(Data entries)
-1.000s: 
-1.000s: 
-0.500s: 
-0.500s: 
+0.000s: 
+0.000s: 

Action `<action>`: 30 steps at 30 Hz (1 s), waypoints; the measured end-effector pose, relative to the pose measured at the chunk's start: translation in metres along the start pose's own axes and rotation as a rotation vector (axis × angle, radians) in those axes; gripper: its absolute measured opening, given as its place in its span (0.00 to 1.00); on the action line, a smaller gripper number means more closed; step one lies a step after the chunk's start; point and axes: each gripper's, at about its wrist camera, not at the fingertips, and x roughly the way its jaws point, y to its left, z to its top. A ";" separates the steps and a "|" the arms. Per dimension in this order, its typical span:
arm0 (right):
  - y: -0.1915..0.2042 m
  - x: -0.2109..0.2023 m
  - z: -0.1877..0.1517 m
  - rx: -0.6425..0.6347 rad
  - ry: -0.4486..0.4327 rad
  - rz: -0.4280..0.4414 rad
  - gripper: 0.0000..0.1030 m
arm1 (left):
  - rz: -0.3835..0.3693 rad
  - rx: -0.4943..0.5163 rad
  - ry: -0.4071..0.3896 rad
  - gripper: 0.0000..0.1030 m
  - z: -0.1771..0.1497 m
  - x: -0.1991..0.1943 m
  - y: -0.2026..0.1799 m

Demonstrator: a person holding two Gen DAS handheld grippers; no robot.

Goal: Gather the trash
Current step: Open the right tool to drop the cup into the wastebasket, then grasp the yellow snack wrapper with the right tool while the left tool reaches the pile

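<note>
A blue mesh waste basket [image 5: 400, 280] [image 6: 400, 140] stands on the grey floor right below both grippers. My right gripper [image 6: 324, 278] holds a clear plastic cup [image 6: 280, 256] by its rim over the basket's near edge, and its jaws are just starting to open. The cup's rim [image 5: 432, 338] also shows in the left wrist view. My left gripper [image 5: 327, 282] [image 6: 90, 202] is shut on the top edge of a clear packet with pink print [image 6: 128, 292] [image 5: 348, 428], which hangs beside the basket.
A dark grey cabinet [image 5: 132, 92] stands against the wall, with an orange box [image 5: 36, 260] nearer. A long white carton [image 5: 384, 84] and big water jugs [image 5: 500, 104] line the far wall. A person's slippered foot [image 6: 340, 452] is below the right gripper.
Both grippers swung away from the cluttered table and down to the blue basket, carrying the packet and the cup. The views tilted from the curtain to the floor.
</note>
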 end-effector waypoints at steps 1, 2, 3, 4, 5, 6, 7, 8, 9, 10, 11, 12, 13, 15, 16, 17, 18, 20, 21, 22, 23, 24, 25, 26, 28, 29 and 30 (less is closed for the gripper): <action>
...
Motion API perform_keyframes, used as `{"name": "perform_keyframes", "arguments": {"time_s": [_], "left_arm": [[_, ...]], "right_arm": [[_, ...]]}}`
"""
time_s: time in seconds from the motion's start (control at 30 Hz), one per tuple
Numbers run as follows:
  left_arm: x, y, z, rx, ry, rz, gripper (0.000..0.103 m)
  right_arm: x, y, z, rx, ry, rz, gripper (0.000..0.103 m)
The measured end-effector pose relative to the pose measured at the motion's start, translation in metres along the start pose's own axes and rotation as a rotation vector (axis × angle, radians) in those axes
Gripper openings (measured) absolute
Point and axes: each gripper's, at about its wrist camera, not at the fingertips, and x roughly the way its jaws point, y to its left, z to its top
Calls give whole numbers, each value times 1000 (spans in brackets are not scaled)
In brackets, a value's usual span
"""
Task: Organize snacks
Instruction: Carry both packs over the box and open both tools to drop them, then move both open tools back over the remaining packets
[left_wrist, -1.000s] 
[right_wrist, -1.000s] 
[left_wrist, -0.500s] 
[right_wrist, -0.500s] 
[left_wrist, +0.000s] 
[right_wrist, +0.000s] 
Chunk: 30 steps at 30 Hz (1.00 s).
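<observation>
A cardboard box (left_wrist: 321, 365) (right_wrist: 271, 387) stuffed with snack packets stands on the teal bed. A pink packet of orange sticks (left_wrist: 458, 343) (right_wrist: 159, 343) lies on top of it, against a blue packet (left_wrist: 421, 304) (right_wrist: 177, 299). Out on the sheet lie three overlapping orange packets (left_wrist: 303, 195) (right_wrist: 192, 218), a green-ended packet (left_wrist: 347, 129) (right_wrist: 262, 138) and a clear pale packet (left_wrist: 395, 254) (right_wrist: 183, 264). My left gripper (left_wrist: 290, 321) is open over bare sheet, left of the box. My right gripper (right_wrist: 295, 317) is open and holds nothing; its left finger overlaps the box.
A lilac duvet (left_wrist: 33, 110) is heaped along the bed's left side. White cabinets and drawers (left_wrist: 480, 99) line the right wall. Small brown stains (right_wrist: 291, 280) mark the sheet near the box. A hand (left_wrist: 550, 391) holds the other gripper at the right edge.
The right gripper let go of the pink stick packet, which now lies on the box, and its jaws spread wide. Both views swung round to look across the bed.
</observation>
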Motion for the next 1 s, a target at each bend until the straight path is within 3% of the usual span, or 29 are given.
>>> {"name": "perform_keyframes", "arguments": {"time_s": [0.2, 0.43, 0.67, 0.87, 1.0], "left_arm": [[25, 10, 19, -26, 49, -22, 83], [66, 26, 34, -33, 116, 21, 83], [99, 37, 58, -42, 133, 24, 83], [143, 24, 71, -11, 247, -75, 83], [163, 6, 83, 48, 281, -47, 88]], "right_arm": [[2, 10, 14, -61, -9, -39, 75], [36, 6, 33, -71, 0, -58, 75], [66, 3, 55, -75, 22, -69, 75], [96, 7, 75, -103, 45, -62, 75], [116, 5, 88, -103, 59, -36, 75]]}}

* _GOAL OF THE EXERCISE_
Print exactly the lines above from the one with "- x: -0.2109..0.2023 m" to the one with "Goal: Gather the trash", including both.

* _ANSWER TO THIS PROBLEM_
  - x: -0.2109..0.2023 m
  - z: -0.1877..0.1517 m
  - rx: -0.6425..0.6347 rad
  - ry: -0.4486..0.4327 rad
  - rz: -0.4280..0.4414 rad
  - gripper: 0.0000..0.1030 m
arm1 (left):
  - rz: -0.3835..0.3693 rad
  - rx: -0.4943..0.5163 rad
  - ry: -0.4071..0.3896 rad
  - gripper: 0.0000..0.1030 m
  - z: -0.1771..0.1497 m
  - x: -0.1991..0.1943 m
  - y: -0.2026..0.1799 m

Demonstrator: a person holding two Gen DAS handheld grippers; no robot.

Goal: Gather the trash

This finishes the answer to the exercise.